### How to complete this task
Copy exactly the lines from the start of the data below through the one that carries "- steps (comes", and only those.

━━━ Data below ━━━

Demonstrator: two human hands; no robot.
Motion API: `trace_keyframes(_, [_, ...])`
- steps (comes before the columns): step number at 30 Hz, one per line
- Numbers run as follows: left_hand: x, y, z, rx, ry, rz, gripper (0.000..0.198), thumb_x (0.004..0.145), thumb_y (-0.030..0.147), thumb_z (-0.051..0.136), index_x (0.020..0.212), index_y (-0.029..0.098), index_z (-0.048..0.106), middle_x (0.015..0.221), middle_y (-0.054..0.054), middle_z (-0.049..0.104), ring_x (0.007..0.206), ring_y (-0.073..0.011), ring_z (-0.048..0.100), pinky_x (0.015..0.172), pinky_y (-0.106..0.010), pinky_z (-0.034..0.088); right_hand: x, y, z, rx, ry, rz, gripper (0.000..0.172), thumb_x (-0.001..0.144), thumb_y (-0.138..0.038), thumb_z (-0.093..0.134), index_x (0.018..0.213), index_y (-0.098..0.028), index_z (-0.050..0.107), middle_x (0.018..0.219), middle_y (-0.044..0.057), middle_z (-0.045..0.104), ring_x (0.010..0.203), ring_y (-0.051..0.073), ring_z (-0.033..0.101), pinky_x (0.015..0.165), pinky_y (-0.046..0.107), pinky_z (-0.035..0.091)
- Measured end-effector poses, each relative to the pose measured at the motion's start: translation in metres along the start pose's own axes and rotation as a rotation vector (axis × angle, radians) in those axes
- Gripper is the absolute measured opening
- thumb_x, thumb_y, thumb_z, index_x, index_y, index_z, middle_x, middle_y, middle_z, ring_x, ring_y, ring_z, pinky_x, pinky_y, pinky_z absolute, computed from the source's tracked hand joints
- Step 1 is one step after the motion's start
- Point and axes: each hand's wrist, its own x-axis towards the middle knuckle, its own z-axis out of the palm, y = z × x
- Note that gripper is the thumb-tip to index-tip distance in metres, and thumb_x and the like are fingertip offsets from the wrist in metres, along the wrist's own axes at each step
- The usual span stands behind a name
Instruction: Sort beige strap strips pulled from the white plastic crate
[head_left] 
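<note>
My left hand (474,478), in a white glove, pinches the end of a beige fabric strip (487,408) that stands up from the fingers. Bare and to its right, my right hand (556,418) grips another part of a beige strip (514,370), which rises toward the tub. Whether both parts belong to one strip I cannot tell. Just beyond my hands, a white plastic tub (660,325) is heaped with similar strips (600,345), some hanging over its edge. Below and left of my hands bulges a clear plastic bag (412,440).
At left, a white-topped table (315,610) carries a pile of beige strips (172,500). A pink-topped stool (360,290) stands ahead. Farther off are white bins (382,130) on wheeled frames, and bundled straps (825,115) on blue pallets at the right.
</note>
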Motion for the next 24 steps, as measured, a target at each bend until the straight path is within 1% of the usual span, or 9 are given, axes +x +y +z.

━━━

### Written answer
Demonstrator: two human hands; no robot.
Motion API: `trace_keyframes(_, [_, ...])`
- steps (comes before the columns): step number at 30 Hz, one per line

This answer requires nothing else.